What you are asked to do:
Exact retyping of the data: please keep every word and drop each picture.

Data section:
····················

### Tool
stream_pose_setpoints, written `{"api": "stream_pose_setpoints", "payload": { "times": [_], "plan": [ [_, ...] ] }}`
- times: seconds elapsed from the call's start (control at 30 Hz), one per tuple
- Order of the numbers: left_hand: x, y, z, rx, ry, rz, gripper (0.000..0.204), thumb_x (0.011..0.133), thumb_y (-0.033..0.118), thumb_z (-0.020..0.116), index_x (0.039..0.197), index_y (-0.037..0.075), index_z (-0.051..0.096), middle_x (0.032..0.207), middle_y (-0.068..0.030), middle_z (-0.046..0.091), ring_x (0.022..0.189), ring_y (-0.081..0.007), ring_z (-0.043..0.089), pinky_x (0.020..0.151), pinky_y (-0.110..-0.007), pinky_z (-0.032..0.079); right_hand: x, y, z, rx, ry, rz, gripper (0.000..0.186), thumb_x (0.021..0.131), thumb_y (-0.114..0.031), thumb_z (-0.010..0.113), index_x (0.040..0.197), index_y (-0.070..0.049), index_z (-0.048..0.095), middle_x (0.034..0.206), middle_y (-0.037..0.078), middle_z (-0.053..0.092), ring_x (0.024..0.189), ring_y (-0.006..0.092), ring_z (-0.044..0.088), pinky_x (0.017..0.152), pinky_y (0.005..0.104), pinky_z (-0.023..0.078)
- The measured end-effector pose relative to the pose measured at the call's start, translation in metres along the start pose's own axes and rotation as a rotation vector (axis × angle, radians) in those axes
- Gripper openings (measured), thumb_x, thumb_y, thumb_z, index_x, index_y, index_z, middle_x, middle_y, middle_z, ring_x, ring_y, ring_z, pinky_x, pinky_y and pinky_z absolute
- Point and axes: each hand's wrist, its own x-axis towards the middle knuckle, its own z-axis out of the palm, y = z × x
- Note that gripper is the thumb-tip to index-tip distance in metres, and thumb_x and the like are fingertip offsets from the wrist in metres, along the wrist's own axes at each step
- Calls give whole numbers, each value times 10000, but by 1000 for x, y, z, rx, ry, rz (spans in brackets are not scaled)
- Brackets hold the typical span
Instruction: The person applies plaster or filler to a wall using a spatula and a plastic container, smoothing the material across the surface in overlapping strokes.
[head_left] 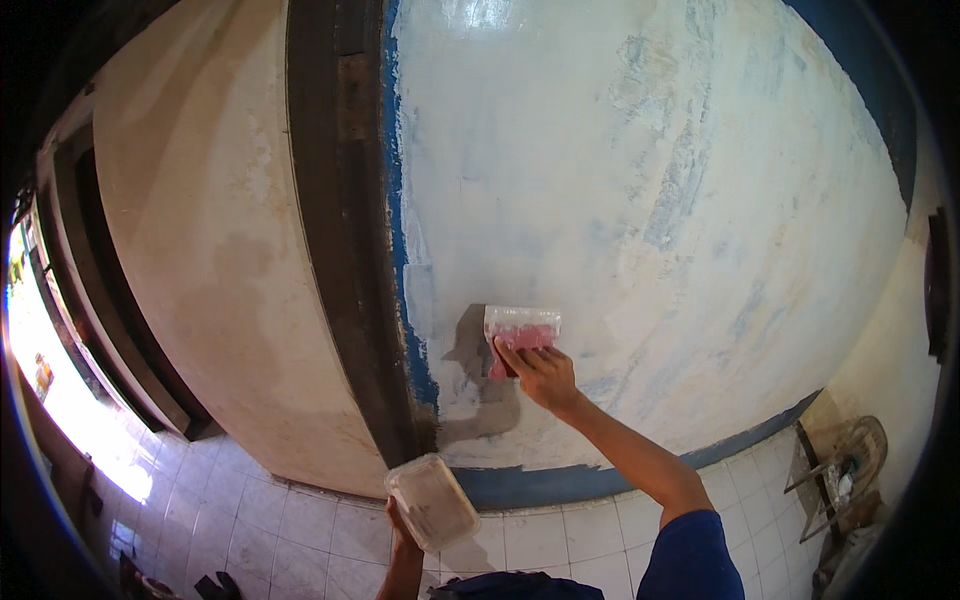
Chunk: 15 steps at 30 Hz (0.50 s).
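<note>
My right hand (541, 376) is closed round a pink-handled putty knife (524, 334) with a wide blade. The blade, smeared with white, lies against or just off the wall (590, 200), which has a patchy white coat over blue paint. A shadow of hand and tool falls on the wall to their left. Lower down, my left hand (400, 522) grips a clear rectangular plastic tub (433, 502) by its left side, tilted toward me. Residue coats the inside of the tub; how much filler is in it I cannot tell.
A dark wooden post (352, 200) with a blue painted edge borders the coated wall on the left. Beyond it stand a beige wall (200, 220) and a bright doorway (75, 400). A blue band (530, 487) runs above the tiled floor (535, 540). At the right is a chair (850, 465) with things on it.
</note>
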Motion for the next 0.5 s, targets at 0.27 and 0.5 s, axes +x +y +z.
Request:
{"api": "stream_pose_setpoints", "payload": {
  "times": [0.27, 0.5],
  "plan": [
    [8, -8, -1, 56, 17, 15, 785, 743, 653, 587, 1301, 109, 495, 1176, -121, 585, 1021, -309, 588, 825, -473, 528, -55, -25, 22, 28, -328, -110, 560, 795, -151, 567, 1350, -190, 503, 730, 4, 563, 644, 179, 589, 540, 318, 514],
    [16, -10, -20, 14, 20, -8, 813, 736, 660, 584, 1325, 114, 457, 1199, -125, 552, 1040, -329, 563, 853, -511, 504, 149, 21, -81, -33, 92, -41, 597, 768, -115, 604, 1345, -244, 515, 739, 30, 602, 572, 218, 604, 483, 352, 481]
  ]
}}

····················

Reply:
### Tool
stream_pose_setpoints, written `{"api": "stream_pose_setpoints", "payload": { "times": [_], "plan": [ [_, ...] ] }}`
- times: seconds elapsed from the call's start (control at 30 Hz), one per tuple
- Order of the numbers: left_hand: x, y, z, rx, ry, rz, gripper (0.000..0.204), thumb_x (0.011..0.133), thumb_y (-0.033..0.118), thumb_z (-0.020..0.116), index_x (0.039..0.197), index_y (-0.037..0.075), index_z (-0.051..0.096), middle_x (0.032..0.207), middle_y (-0.068..0.030), middle_z (-0.046..0.091), ring_x (0.022..0.189), ring_y (-0.081..0.007), ring_z (-0.043..0.089), pinky_x (0.020..0.151), pinky_y (-0.110..-0.007), pinky_z (-0.032..0.079); right_hand: x, y, z, rx, ry, rz, gripper (0.000..0.186), thumb_x (0.021..0.131), thumb_y (-0.114..0.031), thumb_z (-0.010..0.113), index_x (0.040..0.197), index_y (-0.070..0.049), index_z (-0.048..0.095), middle_x (0.034..0.206), middle_y (-0.037..0.078), middle_z (-0.053..0.092), ring_x (0.024..0.189), ring_y (-0.006..0.092), ring_z (-0.044..0.088), pinky_x (0.017..0.152), pinky_y (0.005..0.104), pinky_z (-0.023..0.078)
- The measured end-effector pose relative to the pose measured at the call's start, translation in metres along the start pose's own axes and rotation as a rotation vector (axis × angle, radians) in those axes
- Gripper openings (measured), thumb_x, thumb_y, thumb_z, index_x, index_y, index_z, middle_x, middle_y, middle_z, ring_x, ring_y, ring_z, pinky_x, pinky_y and pinky_z absolute
- Point and axes: each hand's wrist, its own x-axis towards the middle knuckle, its own z-axis out of the palm, y = z × x
- Note that gripper is the thumb-tip to index-tip distance in metres, and thumb_x and the like are fingertip offsets from the wrist in metres, along the wrist's own axes at each step
- Calls give whole numbers, each value times 10000, but by 1000 for x, y, z, rx, ry, rz (spans in brackets are not scaled)
- Brackets hold the typical span
Instruction: The person applies plaster or filler to a wall using a spatula and a plastic container, smoothing the material across the surface in overlapping strokes.
[head_left] 
Chunk: 15 steps at 30 Hz (0.50 s).
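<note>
My right hand (541, 376) is closed round a pink-handled putty knife (524, 334) with a wide blade. The blade, smeared with white, lies against or just off the wall (590, 200), which has a patchy white coat over blue paint. A shadow of hand and tool falls on the wall to their left. Lower down, my left hand (400, 522) grips a clear rectangular plastic tub (433, 502) by its left side, tilted toward me. Residue coats the inside of the tub; how much filler is in it I cannot tell.
A dark wooden post (352, 200) with a blue painted edge borders the coated wall on the left. Beyond it stand a beige wall (200, 220) and a bright doorway (75, 400). A blue band (530, 487) runs above the tiled floor (535, 540). At the right is a chair (850, 465) with things on it.
</note>
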Motion for the next 0.5 s, targets at 0.27 and 0.5 s, axes +x +y +z.
Request:
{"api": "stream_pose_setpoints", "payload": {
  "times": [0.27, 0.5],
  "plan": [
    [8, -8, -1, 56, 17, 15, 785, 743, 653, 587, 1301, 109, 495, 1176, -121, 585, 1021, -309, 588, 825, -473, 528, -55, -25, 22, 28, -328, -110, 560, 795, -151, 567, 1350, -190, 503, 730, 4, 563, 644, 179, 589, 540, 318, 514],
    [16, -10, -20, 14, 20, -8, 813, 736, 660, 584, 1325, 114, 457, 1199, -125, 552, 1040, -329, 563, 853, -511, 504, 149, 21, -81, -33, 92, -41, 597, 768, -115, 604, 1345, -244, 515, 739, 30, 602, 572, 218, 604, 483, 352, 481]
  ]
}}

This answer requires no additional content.